Disclosure Requirements For Brokers' Points
Mass. Gen. Laws chapter 183, section 63 does not set a maximum number of points or fees which mortgagees may charge to borrowers in residential mortgage transactions, but states, rather, that a mortgage lender or a mortgage broker, may not charge any points or fees on a mortgage loan except to the extent that such points and fees have been previously disclosed to the mortgagor in writing. It is the position of the Division that, provided that points and fees to be charged by a mortgage broker are previously disclosed in writing to the borrower, there is no maximum amount of such fees under said section 63. Additionally, certain disclosures required by the Attorney General's mortgage broker regulations may be applicable and should be reviewed for compliance. In particular, terms which significantly deviate from industry standards, or which are otherwise unconscionable, are prohibited under 940 CMR 8.06(6).
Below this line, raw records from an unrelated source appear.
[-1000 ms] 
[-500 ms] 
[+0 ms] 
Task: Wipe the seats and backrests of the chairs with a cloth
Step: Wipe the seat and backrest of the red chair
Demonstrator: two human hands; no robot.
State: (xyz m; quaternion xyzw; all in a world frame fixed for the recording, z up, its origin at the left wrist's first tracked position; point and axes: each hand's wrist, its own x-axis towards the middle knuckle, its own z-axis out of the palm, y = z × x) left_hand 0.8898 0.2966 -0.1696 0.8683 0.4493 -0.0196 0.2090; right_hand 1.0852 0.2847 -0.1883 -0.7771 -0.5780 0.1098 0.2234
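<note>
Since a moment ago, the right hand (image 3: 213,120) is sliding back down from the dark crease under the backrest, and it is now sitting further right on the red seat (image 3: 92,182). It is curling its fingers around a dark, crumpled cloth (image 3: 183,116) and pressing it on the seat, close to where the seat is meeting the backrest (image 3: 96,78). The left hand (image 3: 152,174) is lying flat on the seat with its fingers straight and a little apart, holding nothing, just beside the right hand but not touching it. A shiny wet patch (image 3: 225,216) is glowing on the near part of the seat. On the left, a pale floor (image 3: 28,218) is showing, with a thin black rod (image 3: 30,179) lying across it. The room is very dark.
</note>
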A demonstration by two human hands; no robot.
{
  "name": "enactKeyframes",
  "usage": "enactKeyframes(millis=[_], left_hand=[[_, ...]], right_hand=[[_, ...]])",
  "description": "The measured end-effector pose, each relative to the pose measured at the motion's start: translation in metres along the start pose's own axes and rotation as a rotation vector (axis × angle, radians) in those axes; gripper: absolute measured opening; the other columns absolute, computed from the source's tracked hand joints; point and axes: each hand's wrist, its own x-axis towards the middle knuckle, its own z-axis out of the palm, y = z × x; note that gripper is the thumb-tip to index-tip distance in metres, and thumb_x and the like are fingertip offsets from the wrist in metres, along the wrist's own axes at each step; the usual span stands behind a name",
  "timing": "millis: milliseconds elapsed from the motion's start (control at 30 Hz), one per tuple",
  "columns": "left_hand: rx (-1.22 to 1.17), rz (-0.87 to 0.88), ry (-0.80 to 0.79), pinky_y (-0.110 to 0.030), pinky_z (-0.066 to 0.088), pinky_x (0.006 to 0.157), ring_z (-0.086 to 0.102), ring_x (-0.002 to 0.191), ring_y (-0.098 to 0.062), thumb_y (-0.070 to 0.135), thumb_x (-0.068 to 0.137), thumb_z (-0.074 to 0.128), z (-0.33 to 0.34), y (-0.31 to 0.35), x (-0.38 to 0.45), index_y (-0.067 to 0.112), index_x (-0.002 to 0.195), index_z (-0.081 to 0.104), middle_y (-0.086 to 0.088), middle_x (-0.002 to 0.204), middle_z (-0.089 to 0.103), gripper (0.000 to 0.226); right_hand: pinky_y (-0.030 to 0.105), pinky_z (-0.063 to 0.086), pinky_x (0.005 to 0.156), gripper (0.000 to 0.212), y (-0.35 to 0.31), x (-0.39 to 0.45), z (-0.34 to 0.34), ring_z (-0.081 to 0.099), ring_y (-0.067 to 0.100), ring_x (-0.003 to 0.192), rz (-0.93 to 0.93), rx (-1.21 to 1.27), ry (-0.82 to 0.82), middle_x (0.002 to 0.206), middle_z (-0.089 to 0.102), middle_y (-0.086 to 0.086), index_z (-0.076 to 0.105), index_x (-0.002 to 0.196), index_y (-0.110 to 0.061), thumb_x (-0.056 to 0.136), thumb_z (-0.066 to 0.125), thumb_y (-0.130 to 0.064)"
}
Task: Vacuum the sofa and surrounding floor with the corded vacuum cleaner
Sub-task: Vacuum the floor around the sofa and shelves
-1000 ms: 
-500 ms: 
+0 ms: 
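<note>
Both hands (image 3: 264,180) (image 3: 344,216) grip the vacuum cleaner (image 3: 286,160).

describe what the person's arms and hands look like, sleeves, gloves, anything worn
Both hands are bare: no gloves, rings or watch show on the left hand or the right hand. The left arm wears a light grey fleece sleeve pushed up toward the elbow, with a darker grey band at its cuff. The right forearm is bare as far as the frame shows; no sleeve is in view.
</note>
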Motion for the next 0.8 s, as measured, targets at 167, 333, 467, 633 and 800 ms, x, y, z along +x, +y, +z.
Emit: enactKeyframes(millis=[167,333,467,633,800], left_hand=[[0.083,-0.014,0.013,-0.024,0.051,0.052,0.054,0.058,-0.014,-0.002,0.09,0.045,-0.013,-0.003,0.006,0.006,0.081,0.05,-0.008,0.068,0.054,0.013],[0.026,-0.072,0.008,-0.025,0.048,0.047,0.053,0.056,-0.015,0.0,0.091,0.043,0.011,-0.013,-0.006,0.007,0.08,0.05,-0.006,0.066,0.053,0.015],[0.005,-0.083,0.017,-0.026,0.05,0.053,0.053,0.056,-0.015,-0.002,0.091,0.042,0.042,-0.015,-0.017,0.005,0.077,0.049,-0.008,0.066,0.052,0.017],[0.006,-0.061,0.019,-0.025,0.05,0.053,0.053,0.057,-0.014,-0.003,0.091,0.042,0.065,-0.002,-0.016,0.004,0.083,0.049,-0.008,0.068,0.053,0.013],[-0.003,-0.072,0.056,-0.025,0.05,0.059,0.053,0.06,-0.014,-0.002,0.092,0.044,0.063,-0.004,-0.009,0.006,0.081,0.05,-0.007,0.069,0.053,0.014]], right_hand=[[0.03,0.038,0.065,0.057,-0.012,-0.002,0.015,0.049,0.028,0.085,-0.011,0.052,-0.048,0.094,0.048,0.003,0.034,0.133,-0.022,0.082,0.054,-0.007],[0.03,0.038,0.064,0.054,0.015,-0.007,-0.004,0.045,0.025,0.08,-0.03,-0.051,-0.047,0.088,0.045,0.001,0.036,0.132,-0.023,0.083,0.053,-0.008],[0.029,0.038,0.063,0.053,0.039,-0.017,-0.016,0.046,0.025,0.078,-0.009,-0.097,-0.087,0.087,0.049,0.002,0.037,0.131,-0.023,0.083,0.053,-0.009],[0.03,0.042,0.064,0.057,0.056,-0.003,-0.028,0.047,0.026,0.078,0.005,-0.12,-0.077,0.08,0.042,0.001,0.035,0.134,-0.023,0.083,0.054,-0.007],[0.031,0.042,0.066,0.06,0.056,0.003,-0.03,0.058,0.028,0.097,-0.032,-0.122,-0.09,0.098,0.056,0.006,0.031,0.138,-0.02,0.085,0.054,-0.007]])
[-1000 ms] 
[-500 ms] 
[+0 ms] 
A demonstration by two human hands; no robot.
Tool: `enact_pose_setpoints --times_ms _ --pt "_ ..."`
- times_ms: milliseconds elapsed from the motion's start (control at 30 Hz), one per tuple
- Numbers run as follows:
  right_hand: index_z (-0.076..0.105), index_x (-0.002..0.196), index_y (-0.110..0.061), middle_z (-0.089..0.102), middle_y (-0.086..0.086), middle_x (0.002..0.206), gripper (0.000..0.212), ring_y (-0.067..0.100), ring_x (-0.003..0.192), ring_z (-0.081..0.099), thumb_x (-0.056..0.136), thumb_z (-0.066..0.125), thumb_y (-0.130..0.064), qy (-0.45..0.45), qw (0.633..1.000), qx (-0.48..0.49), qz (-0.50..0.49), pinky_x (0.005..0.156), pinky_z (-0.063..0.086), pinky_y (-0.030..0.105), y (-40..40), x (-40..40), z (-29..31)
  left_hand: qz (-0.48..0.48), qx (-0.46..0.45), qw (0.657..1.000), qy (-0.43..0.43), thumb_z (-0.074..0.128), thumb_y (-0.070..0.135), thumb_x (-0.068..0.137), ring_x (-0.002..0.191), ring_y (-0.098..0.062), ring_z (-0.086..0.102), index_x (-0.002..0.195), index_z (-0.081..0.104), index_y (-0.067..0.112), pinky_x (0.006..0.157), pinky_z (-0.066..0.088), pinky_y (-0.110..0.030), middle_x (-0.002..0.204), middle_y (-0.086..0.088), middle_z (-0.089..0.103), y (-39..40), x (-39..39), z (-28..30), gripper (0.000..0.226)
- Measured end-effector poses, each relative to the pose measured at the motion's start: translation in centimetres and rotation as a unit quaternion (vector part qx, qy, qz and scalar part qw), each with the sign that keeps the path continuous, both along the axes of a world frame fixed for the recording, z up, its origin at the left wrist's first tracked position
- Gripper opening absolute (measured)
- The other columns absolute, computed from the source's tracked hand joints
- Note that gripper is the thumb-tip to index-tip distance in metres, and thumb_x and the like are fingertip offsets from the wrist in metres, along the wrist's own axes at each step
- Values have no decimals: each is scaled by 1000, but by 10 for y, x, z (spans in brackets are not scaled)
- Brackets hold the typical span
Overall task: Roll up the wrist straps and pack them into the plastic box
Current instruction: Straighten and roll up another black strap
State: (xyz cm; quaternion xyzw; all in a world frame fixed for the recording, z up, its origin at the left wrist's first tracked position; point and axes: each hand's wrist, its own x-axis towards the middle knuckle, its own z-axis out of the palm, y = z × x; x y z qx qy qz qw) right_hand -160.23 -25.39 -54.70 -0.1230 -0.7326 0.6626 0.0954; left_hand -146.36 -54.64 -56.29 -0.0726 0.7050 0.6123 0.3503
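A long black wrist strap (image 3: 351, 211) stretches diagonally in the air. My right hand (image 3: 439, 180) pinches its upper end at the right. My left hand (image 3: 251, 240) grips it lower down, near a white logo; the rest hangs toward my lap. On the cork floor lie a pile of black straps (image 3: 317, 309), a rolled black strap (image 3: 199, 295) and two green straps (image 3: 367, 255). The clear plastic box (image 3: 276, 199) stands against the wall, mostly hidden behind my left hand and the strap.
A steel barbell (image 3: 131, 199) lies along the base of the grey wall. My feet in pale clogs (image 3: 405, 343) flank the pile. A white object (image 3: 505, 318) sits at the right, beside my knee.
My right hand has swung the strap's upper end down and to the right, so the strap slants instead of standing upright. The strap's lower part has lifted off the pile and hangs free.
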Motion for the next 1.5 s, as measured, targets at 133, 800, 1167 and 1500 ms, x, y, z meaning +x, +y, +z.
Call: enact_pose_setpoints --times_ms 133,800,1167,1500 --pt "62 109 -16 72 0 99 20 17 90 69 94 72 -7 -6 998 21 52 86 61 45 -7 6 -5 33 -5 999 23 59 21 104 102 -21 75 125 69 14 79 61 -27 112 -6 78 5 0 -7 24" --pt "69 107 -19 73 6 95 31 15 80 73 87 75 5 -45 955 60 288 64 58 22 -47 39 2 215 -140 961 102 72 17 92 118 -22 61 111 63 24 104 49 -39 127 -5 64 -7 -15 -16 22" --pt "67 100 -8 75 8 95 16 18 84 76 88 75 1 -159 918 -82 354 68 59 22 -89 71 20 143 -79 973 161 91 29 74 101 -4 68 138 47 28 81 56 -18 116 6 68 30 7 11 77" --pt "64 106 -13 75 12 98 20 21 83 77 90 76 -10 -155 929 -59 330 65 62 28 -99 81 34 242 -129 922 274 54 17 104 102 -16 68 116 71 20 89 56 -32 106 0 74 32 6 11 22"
There is no statute or regulation in Massachusetts which establishes a maximum interest rate for residential first mortgage loans. However, mortgage broker points are considered to be finance charges under Mass. Gen. Laws chapter 140 (the Truth-In-Lending Act) and its implementing regulation 209 CMR 32.00 et seq. Therefore, such points and fees must be included as part of the finance charge and annual percentage rate on disclosure forms to the borrower. The usury statute, Mass. Gen. Laws chapter 271, section 49, establishes a maximum interest rate on loans of 20%, but it does not apply to lenders under the supervision and control of a state or federal regulatory agency. This includes licensed mortgage lenders and brokers. In addition, both Federal Regulation Z and 209 CMR 32.00 require that mortgage brokers' fees be disclosed as part of the finance charge and annual percentage rates.